His eyes were hungry for these new sights, but he turned with Sykes to follow their guide through the colorful crowd that parted to let them through. They passed under a carved archway and found themselves in another and greater room.
But was it a room? McGuire marveled at its tremendous size. His eyes took in the smooth green of a grassy lawn, the flowers and plants, and then they followed where the hand of Sykes was pointing. The astronomer gripped McGuire’s arm in a numbing clutch; his other hand was raised above.
“The stars,” he said. “The clouds are gone; it is night!”
And where he pointed was a vault of black velvet. Deep hues of blue seemed blended with it, and far in its depths were the old familiar star-groups of the skies. “Ah!” the scientist breathed, “the beautiful, friendly stars!”
Their guide waited; then, “Come,” he urged gently, and led them toward a lake whose unruffled glassy surface mirrored the stars above. Beside it a man was waiting to receive them.

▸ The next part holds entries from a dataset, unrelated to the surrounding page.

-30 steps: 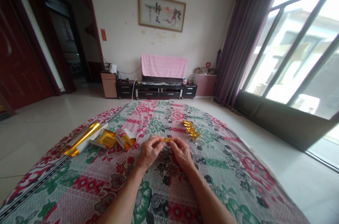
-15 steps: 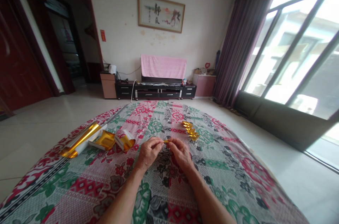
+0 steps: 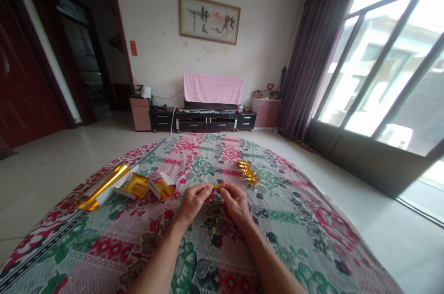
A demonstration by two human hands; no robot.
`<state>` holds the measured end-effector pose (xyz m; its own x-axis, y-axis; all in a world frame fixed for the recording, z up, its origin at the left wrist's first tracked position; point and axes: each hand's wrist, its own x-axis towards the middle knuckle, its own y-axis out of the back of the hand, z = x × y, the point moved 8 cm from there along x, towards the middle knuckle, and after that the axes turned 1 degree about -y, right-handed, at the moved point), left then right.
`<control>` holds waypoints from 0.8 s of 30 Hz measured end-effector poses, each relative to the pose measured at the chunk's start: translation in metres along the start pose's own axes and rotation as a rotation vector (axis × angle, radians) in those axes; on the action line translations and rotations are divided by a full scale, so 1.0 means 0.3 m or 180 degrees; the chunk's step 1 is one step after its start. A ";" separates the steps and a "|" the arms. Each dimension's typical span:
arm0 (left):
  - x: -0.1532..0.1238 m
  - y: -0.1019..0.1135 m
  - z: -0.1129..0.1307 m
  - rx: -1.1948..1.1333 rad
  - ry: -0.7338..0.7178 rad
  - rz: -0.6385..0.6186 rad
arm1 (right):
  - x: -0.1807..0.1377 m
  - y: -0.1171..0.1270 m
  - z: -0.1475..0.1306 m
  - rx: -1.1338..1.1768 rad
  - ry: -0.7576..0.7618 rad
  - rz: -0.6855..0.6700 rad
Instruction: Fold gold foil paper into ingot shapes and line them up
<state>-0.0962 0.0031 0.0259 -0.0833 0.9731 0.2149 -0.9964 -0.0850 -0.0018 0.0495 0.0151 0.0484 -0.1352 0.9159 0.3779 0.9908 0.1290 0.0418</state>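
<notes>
Between my two hands is a small folded strip of gold foil paper (image 3: pixel 216 187), pinched at both ends just above the patterned cloth. My left hand (image 3: pixel 194 200) grips its left end with thumb and fingertips. At the right end, my right hand (image 3: pixel 235 199) pinches it the same way. Fingers cover most of the strip. Beyond my right hand lies a short row of folded gold foil pieces (image 3: pixel 248 172). Off to my left are a curled gold foil sheet (image 3: pixel 110 184), a stack of gold foil paper (image 3: pixel 136 187) and a smaller gold foil bundle (image 3: pixel 163 186), each showing white undersides.
A floral cloth (image 3: pixel 215 266) in red, green and grey covers the rounded surface under my arms. Past its far edge stands a low black cabinet (image 3: pixel 208 122) with a pink cloth (image 3: pixel 213 87) above it. Tall windows (image 3: pixel 385 67) are on the right.
The view has shifted very slightly. Both hands keep their pinch on the gold foil strip, with hardly any movement.
</notes>
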 end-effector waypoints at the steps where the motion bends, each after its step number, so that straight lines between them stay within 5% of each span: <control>1: 0.001 0.001 0.001 0.0016 -0.0026 0.0013 | -0.001 -0.002 -0.001 -0.0039 -0.0001 -0.0019; 24: 0.004 0.005 -0.006 0.0022 -0.0022 0.0096 | -0.005 -0.001 0.002 -0.0154 -0.0134 -0.0028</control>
<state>-0.0979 0.0047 0.0243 -0.1133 0.9686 0.2215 -0.9933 -0.1158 -0.0016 0.0493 0.0138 0.0473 -0.1433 0.9302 0.3380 0.9887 0.1196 0.0900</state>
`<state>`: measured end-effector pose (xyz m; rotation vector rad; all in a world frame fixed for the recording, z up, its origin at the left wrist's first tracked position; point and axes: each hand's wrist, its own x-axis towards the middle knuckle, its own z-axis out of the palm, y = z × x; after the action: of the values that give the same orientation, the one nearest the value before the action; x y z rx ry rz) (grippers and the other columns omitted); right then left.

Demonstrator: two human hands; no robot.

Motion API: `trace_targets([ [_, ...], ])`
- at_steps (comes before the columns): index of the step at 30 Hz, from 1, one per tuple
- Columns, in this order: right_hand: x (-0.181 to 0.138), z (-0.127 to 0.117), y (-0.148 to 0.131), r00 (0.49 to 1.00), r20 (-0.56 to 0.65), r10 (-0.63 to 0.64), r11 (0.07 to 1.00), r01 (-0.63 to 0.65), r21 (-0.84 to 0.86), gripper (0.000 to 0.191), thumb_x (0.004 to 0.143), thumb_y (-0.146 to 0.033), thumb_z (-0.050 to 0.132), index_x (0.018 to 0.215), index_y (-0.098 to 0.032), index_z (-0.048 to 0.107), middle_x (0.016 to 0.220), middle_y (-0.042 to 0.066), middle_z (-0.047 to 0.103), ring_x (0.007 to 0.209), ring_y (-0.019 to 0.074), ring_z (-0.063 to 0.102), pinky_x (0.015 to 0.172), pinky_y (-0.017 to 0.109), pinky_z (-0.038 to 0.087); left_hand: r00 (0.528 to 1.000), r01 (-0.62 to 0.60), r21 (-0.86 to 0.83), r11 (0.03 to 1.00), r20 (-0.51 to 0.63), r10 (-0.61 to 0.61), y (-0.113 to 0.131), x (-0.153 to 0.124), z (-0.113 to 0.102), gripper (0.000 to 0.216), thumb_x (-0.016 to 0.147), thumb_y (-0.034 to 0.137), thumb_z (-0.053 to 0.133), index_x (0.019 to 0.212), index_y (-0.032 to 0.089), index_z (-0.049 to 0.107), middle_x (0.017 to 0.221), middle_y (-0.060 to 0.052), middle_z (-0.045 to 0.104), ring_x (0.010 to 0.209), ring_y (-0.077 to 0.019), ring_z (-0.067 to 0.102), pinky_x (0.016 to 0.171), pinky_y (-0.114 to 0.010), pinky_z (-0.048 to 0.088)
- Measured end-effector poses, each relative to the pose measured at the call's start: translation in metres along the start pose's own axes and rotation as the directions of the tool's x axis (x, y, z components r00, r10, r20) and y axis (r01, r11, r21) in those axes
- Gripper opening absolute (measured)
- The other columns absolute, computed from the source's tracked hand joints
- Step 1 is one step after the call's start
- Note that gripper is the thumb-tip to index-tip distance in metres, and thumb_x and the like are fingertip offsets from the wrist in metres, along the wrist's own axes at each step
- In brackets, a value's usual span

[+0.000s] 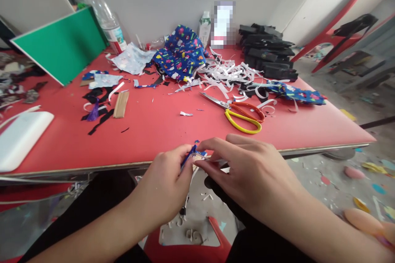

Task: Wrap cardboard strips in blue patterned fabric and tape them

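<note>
My left hand (168, 181) and my right hand (247, 168) meet just in front of the red table's (160, 123) near edge. Both pinch one small blue piece of fabric (193, 153) between their fingertips. Each hand's fingers are closed on it, and most of the piece is hidden by them. Yellow-and-orange-handled scissors (237, 113) lie on the table just beyond my right hand, untouched.
Blue patterned cloth (180, 53), white paper strips (228, 74) and a stack of black pieces (268, 55) fill the table's far side. A green board (63, 45), a plastic bottle (106, 18) and a white tray (20, 137) are at the left. Scraps litter the floor at the right.
</note>
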<state>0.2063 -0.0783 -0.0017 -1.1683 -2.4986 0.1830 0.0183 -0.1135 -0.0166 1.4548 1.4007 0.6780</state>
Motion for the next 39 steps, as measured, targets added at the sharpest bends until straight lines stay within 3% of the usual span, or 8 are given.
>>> trace_targets([
  [4, 0.003, -0.002, 0.004, 0.998, 0.062, 0.007, 0.997, -0.012, 0.078, 0.020, 0.101, -0.037, 0.065, 0.104, -0.022, 0.078, 0.065, 0.001, 0.062, 0.052, 0.0149, 0.056, 0.053, 0.027, 0.026, 1.000, -0.005, 0.017, 1.000, 0.010, 0.005, 0.001, -0.002, -0.004, 0.034, 0.109, 0.041, 0.047, 0.118, 0.021, 0.072, 0.086, -0.003, 0.074, 0.082, -0.0217, 0.070, 0.073, -0.032, 0.052],
  [8, 0.006, -0.004, 0.009, 0.994, 0.111, -0.022, 0.993, 0.009, 0.117, 0.024, 0.100, -0.042, 0.069, 0.102, -0.021, 0.080, 0.066, 0.003, 0.064, 0.059, 0.0169, 0.060, 0.056, 0.027, 0.033, 1.000, 0.023, 0.003, 1.000, 0.014, -0.023, 0.002, -0.003, -0.008, 0.035, 0.109, 0.044, 0.046, 0.118, 0.021, 0.071, 0.081, -0.002, 0.071, 0.082, -0.0213, 0.068, 0.078, -0.033, 0.053],
  [14, 0.006, -0.004, 0.012, 0.998, 0.017, -0.055, 0.981, 0.051, 0.188, 0.023, 0.102, -0.038, 0.067, 0.114, -0.021, 0.077, 0.067, 0.001, 0.065, 0.060, 0.0157, 0.057, 0.056, 0.027, 0.034, 1.000, 0.001, -0.048, 0.999, 0.025, 0.000, 0.001, -0.004, -0.008, 0.035, 0.109, 0.044, 0.047, 0.118, 0.022, 0.073, 0.079, -0.001, 0.070, 0.077, -0.0196, 0.065, 0.073, -0.031, 0.053],
  [20, 0.009, -0.005, 0.017, 0.977, -0.029, -0.211, 0.954, 0.212, 0.212, 0.020, 0.105, -0.026, 0.062, 0.100, -0.019, 0.080, 0.064, 0.000, 0.066, 0.058, 0.0149, 0.052, 0.053, 0.030, 0.030, 1.000, -0.001, -0.066, 0.998, 0.006, 0.001, 0.003, -0.007, -0.009, 0.033, 0.106, 0.041, 0.051, 0.118, 0.021, 0.074, 0.081, -0.002, 0.072, 0.071, -0.0189, 0.064, 0.072, -0.032, 0.054],
  [26, 0.011, -0.002, 0.017, 0.986, -0.021, -0.165, 0.957, 0.165, 0.238, 0.016, 0.103, -0.024, 0.065, 0.098, -0.018, 0.078, 0.069, 0.002, 0.070, 0.062, 0.0149, 0.059, 0.057, 0.027, 0.037, 0.999, 0.028, -0.100, 0.995, 0.049, -0.023, 0.005, -0.008, -0.011, 0.035, 0.108, 0.043, 0.049, 0.126, 0.023, 0.072, 0.085, -0.002, 0.071, 0.089, -0.0220, 0.067, 0.081, -0.033, 0.055],
  [30, 0.009, 0.002, 0.016, 0.998, -0.042, -0.052, 0.956, 0.061, 0.287, 0.021, 0.100, -0.036, 0.072, 0.108, -0.017, 0.076, 0.070, 0.002, 0.069, 0.060, 0.0148, 0.061, 0.058, 0.026, 0.041, 0.999, 0.011, -0.145, 0.989, 0.041, -0.005, 0.004, -0.007, -0.011, 0.036, 0.109, 0.044, 0.049, 0.128, 0.024, 0.072, 0.089, -0.001, 0.071, 0.080, -0.0183, 0.061, 0.074, -0.030, 0.052],
  [33, 0.009, 0.002, 0.015, 0.998, -0.039, -0.052, 0.951, 0.062, 0.305, 0.018, 0.100, -0.034, 0.071, 0.106, -0.019, 0.080, 0.068, 0.002, 0.066, 0.057, 0.0149, 0.060, 0.057, 0.026, 0.040, 0.999, 0.020, -0.145, 0.989, 0.050, -0.013, 0.003, -0.007, -0.011, 0.037, 0.109, 0.046, 0.048, 0.128, 0.025, 0.071, 0.084, 0.000, 0.067, 0.072, -0.0165, 0.053, 0.065, -0.029, 0.047],
  [39, 0.011, 0.002, 0.013, 1.000, 0.011, -0.008, 0.938, 0.004, 0.348, 0.021, 0.104, -0.032, 0.063, 0.101, -0.021, 0.080, 0.071, 0.003, 0.069, 0.060, 0.0151, 0.062, 0.058, 0.026, 0.039, 0.999, -0.008, -0.156, 0.988, 0.045, 0.015, 0.003, -0.009, -0.012, 0.034, 0.109, 0.046, 0.048, 0.127, 0.026, 0.070, 0.084, 0.001, 0.066, 0.081, -0.0178, 0.058, 0.083, -0.033, 0.051],
])
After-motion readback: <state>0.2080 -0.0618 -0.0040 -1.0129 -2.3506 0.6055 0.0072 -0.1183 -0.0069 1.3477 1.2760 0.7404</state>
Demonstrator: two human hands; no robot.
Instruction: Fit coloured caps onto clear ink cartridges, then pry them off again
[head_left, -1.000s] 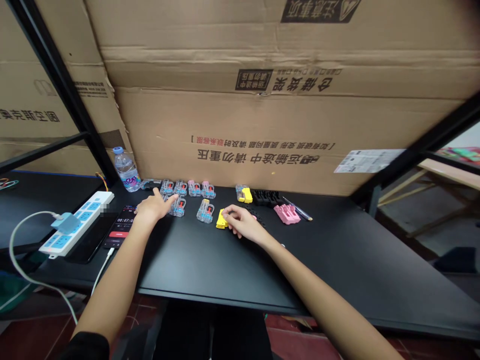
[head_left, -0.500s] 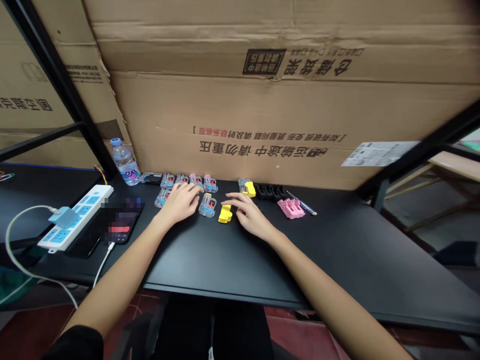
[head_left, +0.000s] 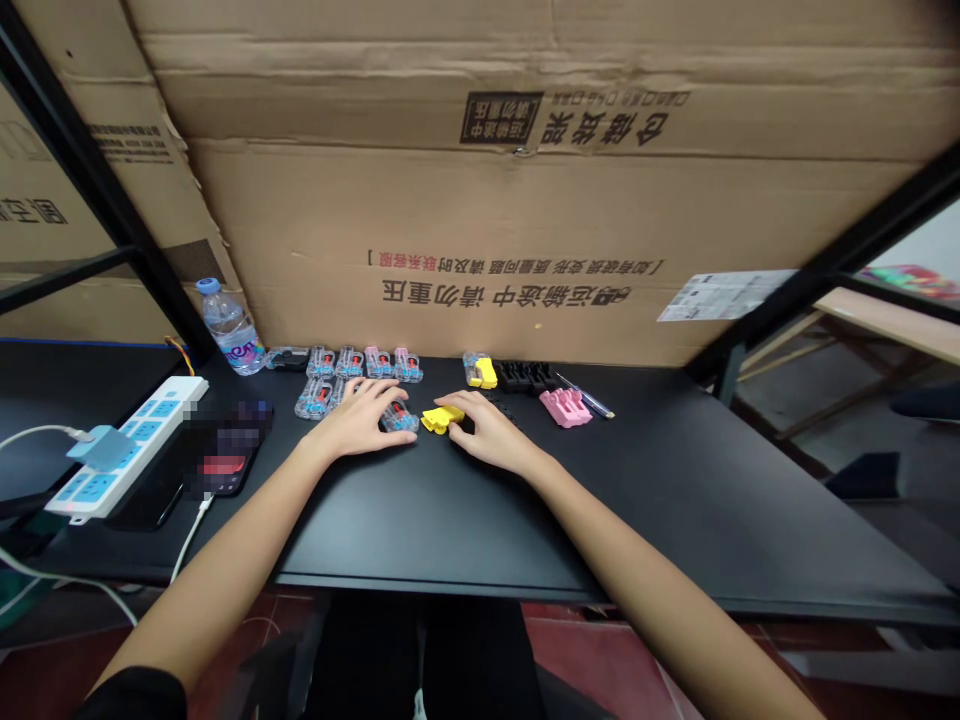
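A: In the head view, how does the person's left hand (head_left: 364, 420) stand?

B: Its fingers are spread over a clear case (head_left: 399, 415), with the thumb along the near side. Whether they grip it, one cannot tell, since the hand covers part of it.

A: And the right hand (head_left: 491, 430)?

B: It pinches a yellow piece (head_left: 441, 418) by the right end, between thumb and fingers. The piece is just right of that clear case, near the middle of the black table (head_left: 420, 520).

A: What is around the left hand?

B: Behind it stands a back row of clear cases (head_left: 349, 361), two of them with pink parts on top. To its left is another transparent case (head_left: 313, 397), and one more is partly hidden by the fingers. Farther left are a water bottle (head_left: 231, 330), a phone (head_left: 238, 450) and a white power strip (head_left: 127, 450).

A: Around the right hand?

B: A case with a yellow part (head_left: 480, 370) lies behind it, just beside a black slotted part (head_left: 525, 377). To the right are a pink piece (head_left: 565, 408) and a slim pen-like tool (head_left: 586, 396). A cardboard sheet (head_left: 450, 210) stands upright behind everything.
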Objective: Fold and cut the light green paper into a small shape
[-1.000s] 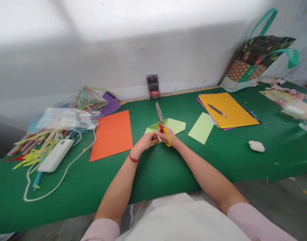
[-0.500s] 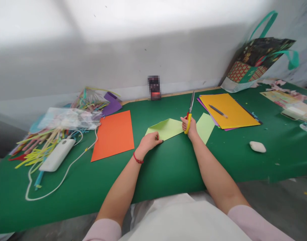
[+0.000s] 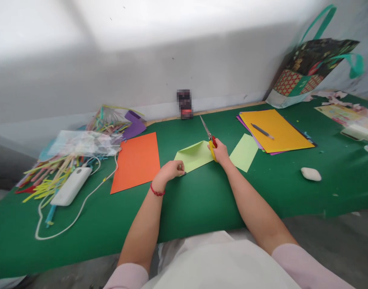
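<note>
A folded sheet of light green paper (image 3: 196,157) lies on the green table in front of me, its upper flap slightly raised. My left hand (image 3: 172,170) has its fingers closed on the paper's lower left corner. In my right hand (image 3: 219,151) is a pair of scissors (image 3: 212,146) with yellow and red handles, the blades pointing away toward the wall. That hand is over the right end of the folded paper. Just right of it lies a second light green piece (image 3: 244,152), flat and apart from the first.
Left are an orange sheet (image 3: 137,162), a white power bank (image 3: 72,186) with a cable, and a heap of paper strips (image 3: 45,176). Right are a stack of coloured paper (image 3: 277,130) with a pen (image 3: 262,131), a white case (image 3: 311,174) and a bag (image 3: 310,72).
My right hand has moved left with the scissors, and the blades now tilt to the left. My left hand has shifted slightly left along the paper's edge.
</note>
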Available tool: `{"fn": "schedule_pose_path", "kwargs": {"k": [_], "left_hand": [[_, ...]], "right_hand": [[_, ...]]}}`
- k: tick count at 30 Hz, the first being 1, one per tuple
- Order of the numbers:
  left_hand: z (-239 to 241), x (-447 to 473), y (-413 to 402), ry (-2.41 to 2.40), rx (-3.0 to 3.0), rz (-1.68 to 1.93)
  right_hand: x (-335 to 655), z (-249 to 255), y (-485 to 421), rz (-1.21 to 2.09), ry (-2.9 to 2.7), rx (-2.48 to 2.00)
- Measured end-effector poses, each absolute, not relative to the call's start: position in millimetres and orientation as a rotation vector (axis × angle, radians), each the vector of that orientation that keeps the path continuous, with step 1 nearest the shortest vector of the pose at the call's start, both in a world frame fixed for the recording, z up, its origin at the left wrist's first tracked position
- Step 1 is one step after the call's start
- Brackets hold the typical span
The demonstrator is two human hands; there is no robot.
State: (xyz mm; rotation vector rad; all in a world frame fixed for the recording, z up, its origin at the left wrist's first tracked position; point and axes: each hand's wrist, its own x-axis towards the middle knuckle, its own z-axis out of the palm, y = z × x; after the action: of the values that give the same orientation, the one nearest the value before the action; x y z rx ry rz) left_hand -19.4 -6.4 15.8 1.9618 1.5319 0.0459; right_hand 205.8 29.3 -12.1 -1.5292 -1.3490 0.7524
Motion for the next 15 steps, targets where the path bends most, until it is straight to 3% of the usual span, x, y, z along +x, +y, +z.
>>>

McGuire had to force his eyes away from the unreal beauty of opal walls like the fairy structures they had seen. There was color everywhere that blended and fused to make glorious harmony that was pure joy to the eyes.
The man who waited was young. He stood erect, his face like that of a Grecian statue, and his robe was blazing with the flash of jewels. Beside him was a girl, tall and slender, and sweetly serious of face. Like the man, her garments were lovely with jeweled iridescence, and now McGuire saw that the throng within the vast space was similarly apparelled.
The tall man raised his hand.
“Welcome!” he said, and McGuire realized with a start that the words were spoken aloud. “You are most welcome, my friends, among the people of that world you call Venus.”
Professor Sykes was still weak from his ordeal; he wavered perceptibly where he stood, and the man before them them turned to give an order. There were chairs that came like magic; bright robes covered them; and the men were seated while the man and girl also took seats beside them as those who prepare for an intimate talk with friends.
Lieutenant McGuire found his voice at last. “Who are you?” he asked in wondering tones. “What does it mean? We were lost – and you saved us. But you – you are not like the others.” And he repeated, “What does it mean?”
“No,” said the other with a slight smile, “we truly are not like those others. They are not men such as you and I. They are something less than human: animals – vermin! – from whom God, in His wisdom, has seen fit to withhold the virtues that raise men higher than the beasts.”
His face hardened as he spoke and for a moment the eyes were stern, but he smiled again as he continued.
“And we,” he said, “you ask who we are. We are the people of Venus. I am Djorn, ruler, in name, of all. ‘In name’ I say, for we rule here by common reason; I am only selected to serve. And this is my sister, Althora. The name, with us, means ‘radiant light.’” He turned to exchange smiles with the girl at his side. “We think her well named,” he said.
“The others,” – he waved toward the throng that clustered about – “you will learn to know in time.”
Professor Sykes felt the need of introductions.
“This is Lieutenant – ” he began, but the other interrupted with an upraised hand.
“Mack Guire,” he supplied; “and you are Professor Sykes… Oh, we know you!” he laughed; “we have been watching you since your arrival; we have been waiting to help you.”
The professor was open-mouthed.
“Your thoughts,” explained the other, “are as a printed page. We have been with you by mental contact at all times. We could hear, but, at that distance, and – pardon me! – with your limited receptivity, we could not communicate.
“Do not resent our intrusion,” he added; “we listened only for our own good, and we shall show you how to insulate your thoughts. We do not pry.”